Calhoun’s Cannons, The Bay News, Tolusa Press, SLO, CA for Nov 21, 08
I Do! I Do! Not You! Part 8
On November 4th, California voters helped put a black man into the White House then voted to remove equal civil rights from gay citizens, thereby returning them to a second class closet.
The State Supreme Court had previously ruled that to deny gay citizens the fundamental right to marry, just like their straight fellow citizens, was unconstitutional. After the ruling, thousands of gay people happily got married.
Apparently those weddings so threatened the republic that several religious groups funded a huge war chest and ran a constitutional amendment campaign full of the usual “Save the Children” fear and smear tactics, always a sure sign that everyone had better hide the silverware. It didn’t matter that the media debunked these lies. Such fear-based campaigns appeal to already existing prejudices and cannot be countered by mere facts.
While California took a step backward in this country’s difficult struggle to live up to its stated ideals, this campaign was not without some astonishing ironies and a touch of absurdity.
First, the absurdity. Many supporters of Yes on 8 claimed that if this initiative failed, they’d start teaching gay marriage in school. How to you “teach gay marriage?” Marriage is marriage, unless you plan to set up lessons in Stereotype 101. “Now class, ‘Gay Marriage’ is when gay people get married they register at Macys and ask for Broadway Show Tune CDs.” Oh, pluueeeze.
And then there were the ironies. The media reported that “Blacks strongly voted for the ban while whites leaned slightly toward opposing it. Latinos and Asians were split.” My guess is that bias was based on the traditional Christian church teachings in the black community, but how ironic that the one people who know first hand the worst ugliness of being denied full civil rights would vote to impose the same fate on a group of their fellow citizens. And irony of ironies: Traditional Christian church scripture had once been used to justify slavery and uphold anti-miscegenation laws, among other past atrocities.
As for pots and kettles, the campaign was heavily funded by the Mormon Church. Mormons are another minority who have felt the lethal consequences of being denied their civil rights. They were driven out of their homes by howling, bigoted mobs. If ever there were a minority who understood what being denied full civil rights meant, and how fearsome bigotry can be, it should have been them. Not to mention that, given their own historical “peculiar” marriage traditions, they above all others should have been the last people on earth who would lead the charge to define “marriage” for others.

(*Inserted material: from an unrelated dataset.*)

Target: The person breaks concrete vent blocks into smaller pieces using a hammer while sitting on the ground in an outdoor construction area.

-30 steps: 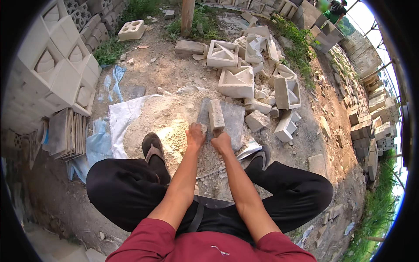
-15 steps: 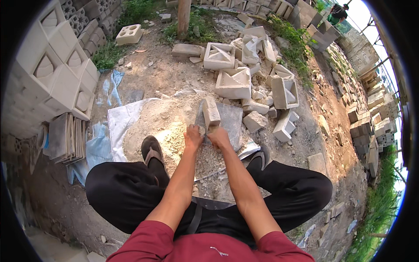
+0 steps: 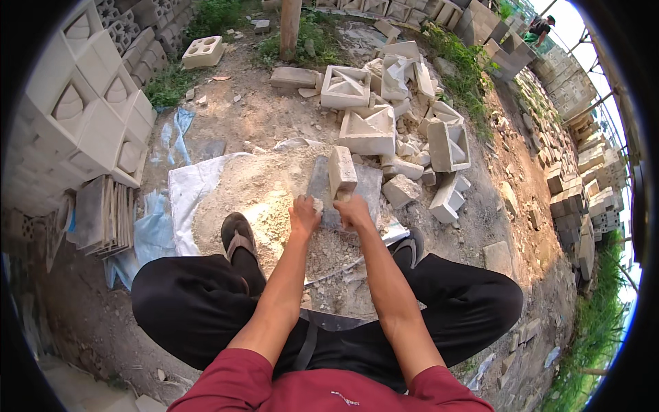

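My right hand (image 3: 353,211) is wrapped round the short handle of a mallet with a pale, dusty, block-shaped head (image 3: 342,172). The head stands out beyond my fist, over a flat grey slab (image 3: 367,184) on the ground. Close beside it, my left hand (image 3: 304,214) is closed on a small pale chunk of broken block (image 3: 318,204). Crumbled rubble (image 3: 254,196) is spread on a white sheet (image 3: 195,185) between and in front of my feet.
Broken hollow blocks (image 3: 368,130) are heaped beyond the slab to the right. Stacked decorative blocks (image 3: 89,96) rise at left, above thin boards (image 3: 103,213). A wooden post (image 3: 290,31) stands ahead. Another person (image 3: 540,29) is far off at upper right.
The mallet in my right hand has shifted to the right and looks lifted, its head now farther from my left hand. My left hand stays almost in place.
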`<state>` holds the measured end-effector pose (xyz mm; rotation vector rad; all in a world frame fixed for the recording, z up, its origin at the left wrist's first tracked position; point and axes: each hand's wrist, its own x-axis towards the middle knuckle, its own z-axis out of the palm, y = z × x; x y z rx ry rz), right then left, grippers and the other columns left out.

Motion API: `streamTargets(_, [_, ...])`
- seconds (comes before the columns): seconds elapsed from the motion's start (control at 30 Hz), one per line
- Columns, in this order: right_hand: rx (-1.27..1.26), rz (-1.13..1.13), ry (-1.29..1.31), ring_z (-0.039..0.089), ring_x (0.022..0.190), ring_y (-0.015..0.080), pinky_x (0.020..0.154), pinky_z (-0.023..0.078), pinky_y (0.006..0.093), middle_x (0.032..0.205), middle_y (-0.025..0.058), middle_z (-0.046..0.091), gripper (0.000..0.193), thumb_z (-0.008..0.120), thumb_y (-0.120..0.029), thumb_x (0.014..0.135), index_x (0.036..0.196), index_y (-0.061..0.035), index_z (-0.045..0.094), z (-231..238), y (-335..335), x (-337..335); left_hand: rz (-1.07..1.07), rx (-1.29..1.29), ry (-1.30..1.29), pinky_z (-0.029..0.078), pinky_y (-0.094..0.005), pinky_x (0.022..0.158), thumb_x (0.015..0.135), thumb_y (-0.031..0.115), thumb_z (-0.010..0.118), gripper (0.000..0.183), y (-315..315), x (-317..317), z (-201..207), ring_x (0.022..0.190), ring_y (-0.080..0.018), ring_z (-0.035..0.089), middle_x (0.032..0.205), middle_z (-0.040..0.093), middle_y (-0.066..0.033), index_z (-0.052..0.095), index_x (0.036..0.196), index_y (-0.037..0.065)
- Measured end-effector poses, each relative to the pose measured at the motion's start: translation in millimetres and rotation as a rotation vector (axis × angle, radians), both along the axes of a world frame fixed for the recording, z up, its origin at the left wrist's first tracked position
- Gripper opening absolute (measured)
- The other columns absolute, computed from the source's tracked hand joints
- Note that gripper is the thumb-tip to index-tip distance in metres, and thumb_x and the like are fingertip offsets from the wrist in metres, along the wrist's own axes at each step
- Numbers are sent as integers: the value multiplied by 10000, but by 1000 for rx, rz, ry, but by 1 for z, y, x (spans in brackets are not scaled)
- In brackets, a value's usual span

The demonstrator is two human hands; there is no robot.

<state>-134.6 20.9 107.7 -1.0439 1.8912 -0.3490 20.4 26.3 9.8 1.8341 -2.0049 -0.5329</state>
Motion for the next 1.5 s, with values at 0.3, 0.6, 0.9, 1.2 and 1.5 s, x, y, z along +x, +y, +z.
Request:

It’s not known just where this will go at this point. Lawyers have been called. At issue, however, is a critical overriding principle: Can a majority of the electorate vote to remove or deny equal civil rights and protections for any disfavored minority du jour?
Frankly, I think the state should simply put an end to this attempt to impose certain religious beliefs on secular/civil issues and short circuit the latest run-of-the-mill, anti-gay bigotry by getting out of the “holy matrimony” business altogether. Instead of issuing “Marriage Licenses,” the state should rename them, “Civil Domestic Partnership Licenses,” and issue them to all people who qualify. The CDPL’s could be signed and the deal sealed at the (civil) County Clerk’s office, just like many “marriages” are today. Or couples taking out CDPL’s could take them to a church or synagogue of their choice and engage in whatever religious ceremony is offered or wanted, after which they would have the documents witnessed and signed, just like they now do with their civil “marriage licenses.”
Then they can call themselves anything they want. It will make no difference. But what will make a huge difference is that all citizens will be treated equally, under civil law. In a secular, multi-cultural, multi-religious civil society, removing rights from citizens based on the beliefs of certain religious groups is never a sound policy. The founders of this country understood that far better than the voters do today. They knew first hand how critical it is to keep the line that separates church and state bright and shining. That line protects each from each, and ultimately protects the citizens from the excesses of both. It’s a civics lesson we forget at our own peril.